Available data:
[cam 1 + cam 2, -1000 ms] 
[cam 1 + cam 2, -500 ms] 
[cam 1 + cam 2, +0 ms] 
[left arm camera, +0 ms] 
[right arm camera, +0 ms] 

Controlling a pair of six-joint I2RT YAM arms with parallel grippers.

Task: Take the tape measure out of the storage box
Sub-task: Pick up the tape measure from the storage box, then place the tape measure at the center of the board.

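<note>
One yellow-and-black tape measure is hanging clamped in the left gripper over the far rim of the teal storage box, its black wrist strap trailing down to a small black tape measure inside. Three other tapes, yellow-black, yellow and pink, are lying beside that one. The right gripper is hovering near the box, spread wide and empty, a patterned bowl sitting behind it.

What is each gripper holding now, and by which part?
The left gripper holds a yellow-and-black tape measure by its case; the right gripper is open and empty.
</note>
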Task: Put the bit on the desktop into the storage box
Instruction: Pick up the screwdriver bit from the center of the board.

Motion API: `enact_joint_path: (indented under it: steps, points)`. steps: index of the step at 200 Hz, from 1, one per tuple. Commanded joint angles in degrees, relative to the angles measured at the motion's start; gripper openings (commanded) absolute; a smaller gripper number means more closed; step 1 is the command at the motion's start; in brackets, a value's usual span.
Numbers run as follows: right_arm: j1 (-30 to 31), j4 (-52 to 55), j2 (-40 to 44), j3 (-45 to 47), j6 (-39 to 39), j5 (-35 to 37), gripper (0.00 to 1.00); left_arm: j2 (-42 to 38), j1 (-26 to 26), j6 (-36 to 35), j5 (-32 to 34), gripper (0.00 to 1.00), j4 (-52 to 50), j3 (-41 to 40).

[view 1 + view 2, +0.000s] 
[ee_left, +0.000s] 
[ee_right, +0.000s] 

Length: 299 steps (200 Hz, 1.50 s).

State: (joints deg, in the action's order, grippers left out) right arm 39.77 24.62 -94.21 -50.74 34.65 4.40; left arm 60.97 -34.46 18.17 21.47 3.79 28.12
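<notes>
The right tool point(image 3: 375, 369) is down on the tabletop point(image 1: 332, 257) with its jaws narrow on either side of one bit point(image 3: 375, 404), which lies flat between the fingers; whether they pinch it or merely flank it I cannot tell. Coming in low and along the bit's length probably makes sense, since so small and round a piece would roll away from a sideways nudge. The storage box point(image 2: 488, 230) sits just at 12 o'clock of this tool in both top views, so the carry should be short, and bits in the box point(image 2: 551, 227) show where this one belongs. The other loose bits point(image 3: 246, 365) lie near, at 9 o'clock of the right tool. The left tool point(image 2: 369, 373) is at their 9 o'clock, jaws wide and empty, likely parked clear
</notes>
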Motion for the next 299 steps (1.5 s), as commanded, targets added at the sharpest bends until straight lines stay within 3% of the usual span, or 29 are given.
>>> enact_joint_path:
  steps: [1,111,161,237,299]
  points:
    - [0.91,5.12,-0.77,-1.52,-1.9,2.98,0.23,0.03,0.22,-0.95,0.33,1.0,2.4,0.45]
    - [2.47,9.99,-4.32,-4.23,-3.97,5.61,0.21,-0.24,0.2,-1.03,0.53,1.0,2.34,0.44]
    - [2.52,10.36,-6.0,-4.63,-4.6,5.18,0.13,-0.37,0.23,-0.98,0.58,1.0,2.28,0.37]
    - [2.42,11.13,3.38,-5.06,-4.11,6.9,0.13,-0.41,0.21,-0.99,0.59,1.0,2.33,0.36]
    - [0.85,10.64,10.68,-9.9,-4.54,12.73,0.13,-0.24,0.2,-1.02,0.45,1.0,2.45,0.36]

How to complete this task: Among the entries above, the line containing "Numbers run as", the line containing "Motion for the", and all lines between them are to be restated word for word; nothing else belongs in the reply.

The answer:
Numbers run as follows: right_arm: j1 (-30 to 31), j4 (-52 to 55), j2 (-40 to 44), j3 (-45 to 47), j6 (-39 to 39), j5 (-35 to 37), gripper (0.00 to 1.00); left_arm: j2 (-42 to 38), j1 (-26 to 26), j6 (-36 to 35), j5 (-32 to 34), gripper (0.00 to 1.00), j4 (-52 to 50), j3 (-41 to 40).

[view 1 + view 2, +0.000s] 
[ee_left, +0.000s] 
[ee_right, +0.000s] 

Length: 299 steps (200 Hz, 1.50 s).

State: (joints deg, in the action's order, grippers left out) right arm 39.77 24.62 -94.21 -50.74 34.65 4.40; left arm 60.97 -34.46 18.17 21.47 3.79 28.12
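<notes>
The right tool point(image 3: 375, 369) is down on the tabletop point(image 1: 332, 257) with its jaws narrow on either side of one bit point(image 3: 375, 404), which lies flat between the fingers; whether they pinch it or merely flank it I cannot tell. Coming in low and along the bit's length probably makes sense, since so small and round a piece would roll away from a sideways nudge. The storage box point(image 2: 488, 230) sits just at 12 o'clock of this tool in both top views, so the carry should be short, and bits in the box point(image 2: 551, 227) show where this one belongs. The other loose bits point(image 3: 246, 365) lie near, at 9 o'clock of the right tool. The left tool point(image 2: 369, 373) is at their 9 o'clock, jaws wide and empty, likely parked clear
</notes>
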Motion for the next 299 steps (1.5 s), as commanded, targets added at the sharpest bends until straight lines stay within 3% of the usual span, or 29 are given.

No more work is needed on this answer.